AIM OF THE TASK =
Work out how many lines of the listing hold "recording" and return that number by itself.

SUPPLIED DATA =
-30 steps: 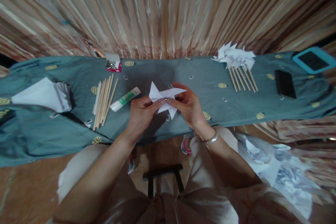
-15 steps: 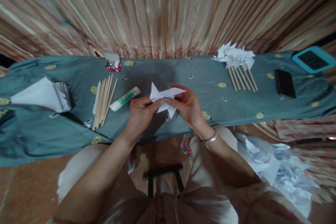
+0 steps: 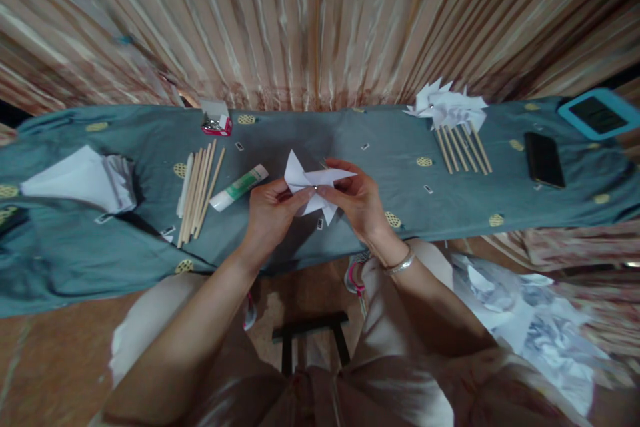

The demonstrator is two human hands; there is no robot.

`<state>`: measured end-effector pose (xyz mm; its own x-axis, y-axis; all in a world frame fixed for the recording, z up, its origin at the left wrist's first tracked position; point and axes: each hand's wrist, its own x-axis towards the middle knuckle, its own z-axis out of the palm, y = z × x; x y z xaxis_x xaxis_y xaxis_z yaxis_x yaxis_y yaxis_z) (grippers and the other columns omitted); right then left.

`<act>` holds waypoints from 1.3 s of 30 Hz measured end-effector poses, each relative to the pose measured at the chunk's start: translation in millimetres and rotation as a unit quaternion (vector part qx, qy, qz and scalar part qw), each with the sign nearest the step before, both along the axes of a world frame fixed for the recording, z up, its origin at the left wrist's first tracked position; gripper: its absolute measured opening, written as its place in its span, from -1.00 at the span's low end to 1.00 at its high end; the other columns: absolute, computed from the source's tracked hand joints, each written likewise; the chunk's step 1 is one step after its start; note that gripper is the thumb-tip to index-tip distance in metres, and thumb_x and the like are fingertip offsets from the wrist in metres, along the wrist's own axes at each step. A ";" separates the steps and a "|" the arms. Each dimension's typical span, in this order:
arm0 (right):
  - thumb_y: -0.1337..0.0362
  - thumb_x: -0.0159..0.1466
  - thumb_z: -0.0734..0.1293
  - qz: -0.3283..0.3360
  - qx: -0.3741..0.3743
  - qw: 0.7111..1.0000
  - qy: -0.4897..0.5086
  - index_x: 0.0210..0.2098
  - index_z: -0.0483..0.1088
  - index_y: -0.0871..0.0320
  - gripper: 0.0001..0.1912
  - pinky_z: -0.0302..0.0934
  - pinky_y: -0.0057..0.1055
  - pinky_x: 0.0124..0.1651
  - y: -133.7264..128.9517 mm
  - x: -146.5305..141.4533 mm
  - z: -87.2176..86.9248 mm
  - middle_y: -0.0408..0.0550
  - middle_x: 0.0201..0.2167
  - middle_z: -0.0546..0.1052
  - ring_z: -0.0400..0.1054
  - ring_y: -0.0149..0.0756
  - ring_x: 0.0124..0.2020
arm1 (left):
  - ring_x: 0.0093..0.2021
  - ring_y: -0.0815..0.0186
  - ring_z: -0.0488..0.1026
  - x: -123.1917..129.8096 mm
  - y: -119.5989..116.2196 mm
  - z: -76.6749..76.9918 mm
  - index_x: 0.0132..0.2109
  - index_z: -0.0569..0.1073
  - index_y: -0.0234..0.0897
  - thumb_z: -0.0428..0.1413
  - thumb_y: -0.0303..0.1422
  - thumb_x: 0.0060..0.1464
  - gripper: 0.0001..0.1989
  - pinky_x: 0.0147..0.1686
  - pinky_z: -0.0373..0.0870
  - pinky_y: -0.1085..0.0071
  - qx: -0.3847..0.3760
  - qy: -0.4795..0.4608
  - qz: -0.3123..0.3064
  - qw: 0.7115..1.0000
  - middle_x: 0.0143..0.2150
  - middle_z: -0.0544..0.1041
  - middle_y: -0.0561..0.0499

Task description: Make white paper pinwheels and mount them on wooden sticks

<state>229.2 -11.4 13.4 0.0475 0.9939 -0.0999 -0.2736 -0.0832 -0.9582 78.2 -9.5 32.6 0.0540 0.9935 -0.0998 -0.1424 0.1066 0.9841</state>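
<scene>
Between my hands is a white paper pinwheel (image 3: pixel 316 180) with pointed blades, held above the cloth-covered table. A small shiny pin head shows at its centre. My left hand (image 3: pixel 273 210) is closed on its left side, the thumb pressed near the pin. From the right, my right hand (image 3: pixel 359 203) grips it too, its thumb beside the pin and its fingers behind the paper. Just left of my left hand lies a glue stick (image 3: pixel 239 187). Several wooden sticks (image 3: pixel 197 193) lie beyond it. Behind them stands an open red box (image 3: pixel 217 123) of small metal pins.
A stack of white paper pieces (image 3: pixel 83 180) lies at the far left. Finished pinwheels (image 3: pixel 453 107) on sticks rest at the back right, near a black phone (image 3: pixel 544 159) and a blue-framed tablet (image 3: pixel 597 113). A plastic bag (image 3: pixel 540 327) with crumpled paper sits below on the right.
The pinwheel has tilted slightly in my hands, its upper left blade now standing a little higher. Both hands keep their hold, and the things on the table have not moved.
</scene>
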 end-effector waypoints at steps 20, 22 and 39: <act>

REPLY =
2